The modified DO architecture will require 12000Kb instead of 16200Kb, leaving almost 4Mb for other functions on the FPGA (Track Fitter, various buffers) thus making it a viable option in terms of memory requirements. It will also make use of 16kb of distributed memory (for 8 layers and 1024 maximum hits/layer/event), which is a small amount (the selected device has 4000kb available). It will also save 8k registers (depending on SSID length) per layer, which the former architecture uses to reset the HCM in the beginning of each event, and would occupy a big slice percentage while possibly creating timing closure problems [What you mean here?].

It is worth noting that those memory utilization numbers regard the total resources occupied by both copies of the DO that are needed for event-pipelined AMChip operation. In non-pipelined mode, only one copy of the DO is needed and the resource demands are halved.

Finally for the Data Organizer, a Look-up table is needed to decode 17-bit RoadID a 128kpat AMChip produces. For each RoadID we need to know the 16-bit SSID that corresponds to each layer and the 2-bit DCvalue for it, for a total of 144 bits (8 layers). Given that, the LUT size should be 18Mbit. That is too big to store inside the FPGA device, so an external memory interface is necessary.

The Track Fitter memory requirements cannot be exactly predicted, as they depend on the number of sectors it should be able to handle, they can be estimated to be small though. Given that the TF that currently handles the entire AUX board requires 6.2Mb to be able to fit for 2500 sectors, it can be assumed that one AMChip will correspond to much less sectors and eventually could require about 50-500Kb of memory for the constants, which can be considered negligible.

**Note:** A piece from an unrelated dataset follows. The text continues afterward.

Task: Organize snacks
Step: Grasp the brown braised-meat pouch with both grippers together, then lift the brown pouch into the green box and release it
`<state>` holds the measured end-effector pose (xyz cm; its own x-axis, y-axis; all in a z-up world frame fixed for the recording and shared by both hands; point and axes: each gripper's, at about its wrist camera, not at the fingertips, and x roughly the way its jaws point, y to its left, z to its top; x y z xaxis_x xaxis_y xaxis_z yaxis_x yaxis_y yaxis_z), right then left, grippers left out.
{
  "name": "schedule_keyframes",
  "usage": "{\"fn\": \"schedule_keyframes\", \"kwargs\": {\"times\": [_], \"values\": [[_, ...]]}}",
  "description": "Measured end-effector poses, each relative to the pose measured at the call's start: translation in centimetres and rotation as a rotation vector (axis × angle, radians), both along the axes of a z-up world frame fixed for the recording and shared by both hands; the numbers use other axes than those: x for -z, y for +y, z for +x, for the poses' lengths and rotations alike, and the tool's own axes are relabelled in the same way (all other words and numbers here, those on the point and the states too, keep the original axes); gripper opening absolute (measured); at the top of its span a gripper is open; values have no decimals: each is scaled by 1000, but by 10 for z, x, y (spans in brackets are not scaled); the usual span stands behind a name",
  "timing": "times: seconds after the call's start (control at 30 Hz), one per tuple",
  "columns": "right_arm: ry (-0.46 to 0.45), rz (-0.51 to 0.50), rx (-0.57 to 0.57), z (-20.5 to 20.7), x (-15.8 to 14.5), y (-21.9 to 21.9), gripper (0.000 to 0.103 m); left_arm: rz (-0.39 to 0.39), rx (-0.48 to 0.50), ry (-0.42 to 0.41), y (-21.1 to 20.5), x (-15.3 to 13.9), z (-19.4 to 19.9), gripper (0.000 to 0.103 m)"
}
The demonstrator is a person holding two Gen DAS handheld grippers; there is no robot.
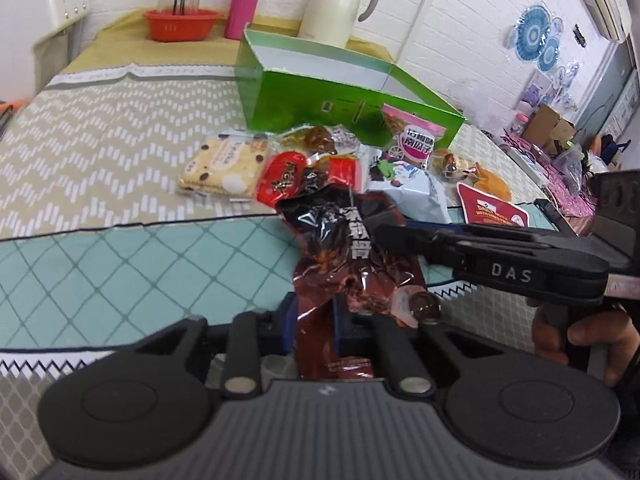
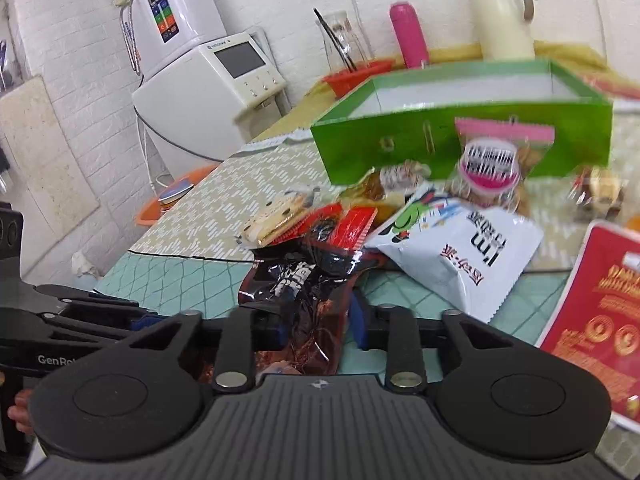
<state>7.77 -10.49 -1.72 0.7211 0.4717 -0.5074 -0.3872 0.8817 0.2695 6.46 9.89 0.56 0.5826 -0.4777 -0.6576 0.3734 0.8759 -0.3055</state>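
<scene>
Both grippers, left [image 1: 314, 326] and right [image 2: 316, 326], are clamped on one dark packet [image 1: 352, 256]; transfer into the far green box [image 1: 320, 80] is judged next.

Left wrist view: low over the patterned tablecloth [image 1: 100, 128], looking forward along its own fingers, close on the dark red-and-black foil snack pouch [image 1: 340, 240], facing the open green cardboard box [image 1: 304, 96] and white brick wall.

Right wrist view: equally low and close, looking in from the right. Shared: pouch [image 2: 304, 292], box [image 2: 400, 148], pink cylindrical flask [image 2: 408, 36], cream jug [image 2: 500, 16].
</scene>
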Motion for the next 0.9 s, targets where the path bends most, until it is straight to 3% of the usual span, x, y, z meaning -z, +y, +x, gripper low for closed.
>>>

## Track Fitter architecture

The current Track Fitter architecture aims at an extremely high 1 fit/ns speed, mainly because a track fitter instance has to deal with matches produced from all the AMChips in a LAMB board. It utilizes 9 different fitting units, 3 pixel fitters, 5 sct fitters and a nominal fitter. It is also targeted to a much more high-end device with more and more powerful DSP units. In the target device implementing just one fitter of each type will take up either 130% of the available DSPs (in performance mode) or 33% of the DSP resources and 40% of the device’s LUTs (in area optimized mode). It might be more suitable for the application in terms of area usage (and the timing closure headaches it can induce when the other parts of the design are introduced in P&R) and power consumption to develop a single track fitter unit that could fit all types, reusing a smaller set of DSP elements. The high frequency those DSP units can achieve and heavy use of pipelining could allow an implementation that shouldn’t be a bottleneck for the rate the road data is produced by a single AMChip. Also the TF could be coupled more closely to the Data Organizer – probably in the way of making the combiner a part of the DO - as to avoid extra device utilization overhead from synchronizing structures.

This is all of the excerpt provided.